Example: After a glacial retreat, bare rock is exposed, and it takes time for pioneer species like lichens and mosses to establish themselves and begin soil formation through weathering.
Secondary Succession:
Occurs in areas where life previously existed but has been disturbed or destroyed, such as after a forest fire, hurricane, or agricultural practices.
This type of succession enables faster development of a biotic community due to the existing soil and seed bank, which provides a foundation for regrowth.
Example: Vegetation regrows in abandoned agricultural fields or after a fire, often leading to a rich diversity of plant species returning to the area.
Types of Species Involved in Succession
Pioneer Species:
First organisms to colonize a barren environment; typically consist of hardy species that can tolerate extreme conditions and help create a more hospitable environment.
Characteristics:
Small seeds that can easily disperse over long distances.
Fast growth rates to quickly take advantage of available resources.
Short life cycles that allow rapid population turnover.
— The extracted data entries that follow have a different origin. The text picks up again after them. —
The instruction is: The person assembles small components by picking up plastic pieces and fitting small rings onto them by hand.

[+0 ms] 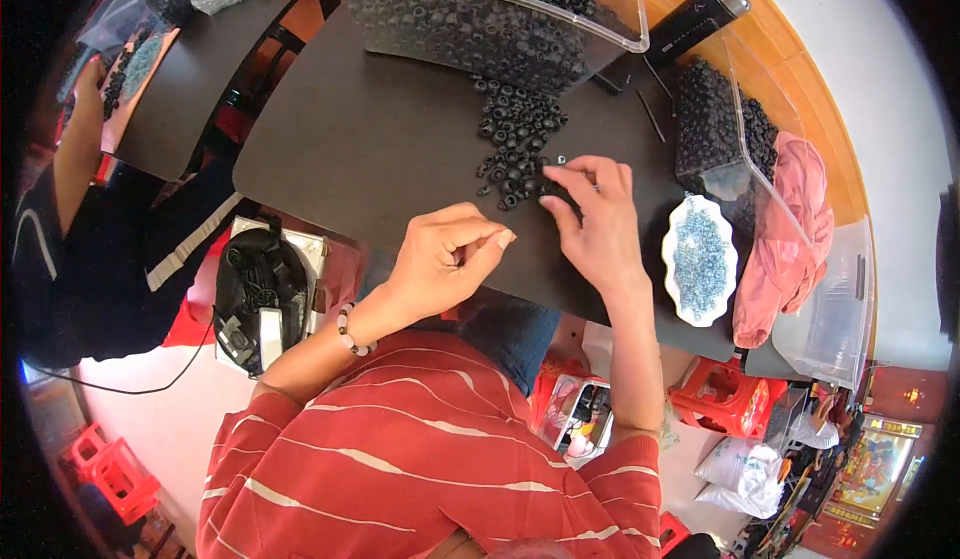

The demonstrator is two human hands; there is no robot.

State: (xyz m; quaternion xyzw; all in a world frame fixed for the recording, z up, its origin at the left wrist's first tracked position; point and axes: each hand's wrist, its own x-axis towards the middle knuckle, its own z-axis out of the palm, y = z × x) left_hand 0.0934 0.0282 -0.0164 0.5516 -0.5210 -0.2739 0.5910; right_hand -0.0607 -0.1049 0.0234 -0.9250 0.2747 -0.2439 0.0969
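Black rings heaped on a dark brown table. Pale blue beads in a white dish. Red sleeves with thin white stripes. Pink cloth alongside.

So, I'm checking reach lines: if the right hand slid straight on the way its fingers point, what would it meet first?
Probably the loose pile of small black rings on the dark table; the right hand already touches its near edge, fingers pointing up-left into it.

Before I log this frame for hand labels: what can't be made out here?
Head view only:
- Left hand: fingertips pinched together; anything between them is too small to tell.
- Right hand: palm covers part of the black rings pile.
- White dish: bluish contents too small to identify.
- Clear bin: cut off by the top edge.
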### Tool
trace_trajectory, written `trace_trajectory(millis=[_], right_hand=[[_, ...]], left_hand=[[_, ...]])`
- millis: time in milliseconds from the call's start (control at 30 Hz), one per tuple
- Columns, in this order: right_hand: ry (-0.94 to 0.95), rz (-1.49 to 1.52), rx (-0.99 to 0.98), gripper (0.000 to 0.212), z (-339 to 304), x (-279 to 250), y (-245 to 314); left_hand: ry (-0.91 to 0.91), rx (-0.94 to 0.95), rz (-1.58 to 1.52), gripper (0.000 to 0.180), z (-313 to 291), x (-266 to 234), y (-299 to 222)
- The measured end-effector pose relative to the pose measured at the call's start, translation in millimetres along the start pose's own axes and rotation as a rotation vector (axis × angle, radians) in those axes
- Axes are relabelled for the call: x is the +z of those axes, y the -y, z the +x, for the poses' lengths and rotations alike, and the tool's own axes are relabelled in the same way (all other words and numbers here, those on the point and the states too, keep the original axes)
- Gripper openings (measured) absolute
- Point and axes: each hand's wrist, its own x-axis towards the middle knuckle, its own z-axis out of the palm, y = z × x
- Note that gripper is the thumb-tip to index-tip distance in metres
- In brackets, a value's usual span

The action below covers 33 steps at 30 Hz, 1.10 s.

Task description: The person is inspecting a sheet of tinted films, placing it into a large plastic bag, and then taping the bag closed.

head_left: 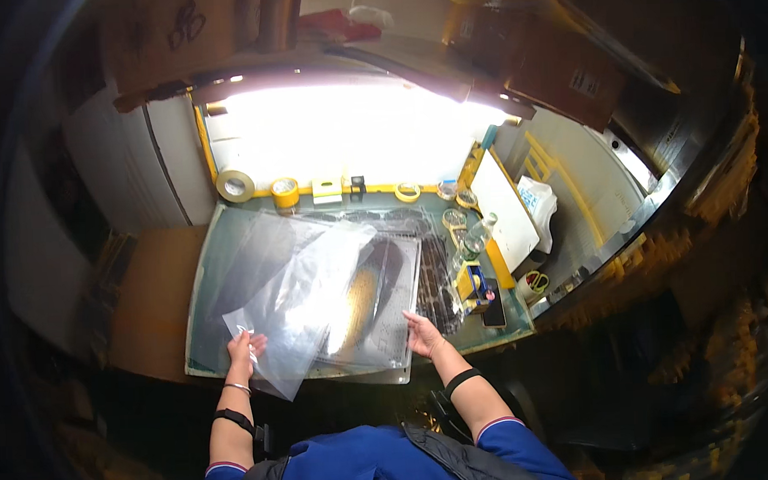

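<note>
My left hand grips the near left edge of a clear plastic sheet, or possibly a flat bag. The sheet slants across the work surface, and its near corner hangs over the front edge. Under and to the right of it lies a flat, shiny panel with a yellowish, dark-edged reflection or pattern on it. My right hand is at the panel's right edge, fingers stretched out and fingertips at or touching that edge. Whether it pinches a film there is too small to tell.
Along the back of the green-topped table stand tape rolls and small boxes. On the right are a clear bottle, a blue-yellow tape dispenser, a dark phone-like slab and scissors in a holder. Cardboard boxes hang overhead.
</note>
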Motion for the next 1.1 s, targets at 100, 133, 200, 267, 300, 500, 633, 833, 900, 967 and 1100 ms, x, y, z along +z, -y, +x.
trace_trajectory(millis=[100, 133, 200, 267, 300, 500, 633, 833, 900, 967, 1100], right_hand=[[0.052, -0.068, 0.194, 0.038, 41, -20, -2], [0.012, -0.122, 0.193, 0.036, 43, -19, -3], [-0.011, -0.224, 0.15, 0.032, 47, -24, -5], [-0.057, -0.399, 0.068, 0.028, 47, -31, -5], [-0.033, -0.423, -0.049, 0.026, 35, -27, -4], [-0.037, -0.26, -0.107, 0.021, 24, 1, -25], [0.046, -0.155, -0.127, 0.031, 20, -8, -40], [0.092, 0.006, -0.187, 0.03, -11, 30, -52], [0.11, -0.034, -0.174, 0.029, -24, 34, -52], [0.091, -0.027, -0.206, 0.025, -42, 35, -52], [0.052, -0.121, -0.195, 0.024, -97, 34, -51]], left_hand=[[0.019, 0.012, 0.007, 0.026, 1, 0, 3], [0.012, 0.029, 0.004, 0.026, 2, -5, 2], [0.036, 0.026, -0.008, 0.025, 0, -9, 2], [0.026, 0.023, -0.002, 0.024, -1, -6, 1], [0.027, 0.003, 0.012, 0.024, -4, 0, 0], [-0.042, 0.565, 0.572, 0.017, 26, -22, -73], [-0.269, 1.592, 1.154, 0.008, -24, 79, -228], [-0.277, 1.779, 1.911, 0.026, -158, 212, -339], [-0.279, 1.95, 1.92, 0.028, -179, 236, -363], [-0.232, 2.332, 1.718, 0.032, -192, 258, -383], [-0.142, 2.466, 1.585, 0.035, -204, 252, -389]])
Many are wind-pollinated or reproduce asexually.
Examples: Lichens, mosses, and certain grasses that begin soil formation and pave the way for later colonizers.
Late-Successional Species:
These species colonize after pioneer species and are typically larger, slower-growing, and longer-lived.
Characteristics:
Larger seeds that can be dispersed over shorter distances.
Ability to tolerate shade, allowing them to thrive in more established ecosystems.
More complex reproductive methods, often relying on animal pollinators for reproduction.
Examples: Oak trees and other hardwood species that develop as the ecosystem matures and stabilizes.
Classic Examples of Primary Succession
Mount St. Helens (1980):
Following the catastrophic volcanic eruption, the landscape transformed into a barren environment where primary succession began.
Pioneer species such as lichens and mosses were the first to emerge, gradually contributing to soil development and paving the way for vascular plants.
Over decades, a rich community of flora and fauna has established itself in the once barren land.
Glacial Retreat:
As glaciers recede due to climate changes, they expose bare rock that becomes colonized over time by a sequence of species.
Example: Glacier Bay, Alaska, where different stages of ecological succession are observed at varying distances from the receding glacier, showcasing how ecosystems develop and evolve.
Agents of Change (Disturbances)
Disturbances can have major impacts on ecological succession and can be categorized into abiotic and biotic factors.
Abiotic Disturbances:
Natural events such as hurricanes, wildfires, volcanic eruptions, and severe weather events that significantly alter landscapes and ecosystems.
Biotic Disturbances:
Influences from living organisms, including infestations by insects (e.g., mountain pine beetle) or grazing pressures from herbivores that change community structures.
Intermediate Disturbance Hypothesis:
Suggests that species diversity is maximized at intermediate levels of disturbance—areas that experience moderately frequent disturbances support a higher diversity than those that are either too stable or too disturbed.
Climax Communities
Traditional Definition:
Traditionally, climax communities were defined as the stable end stage of ecological succession that remains relatively unchanged through time in the absence of disturbances.
Real-Life Definition:
In practice, climax communities are often patchy and dynamic, demonstrating that multiple stages of succession can occur simultaneously due to various disturbances. These communities are influenced by ongoing environmental changes and species interactions, leading to a more complex and adaptive ecological landscape.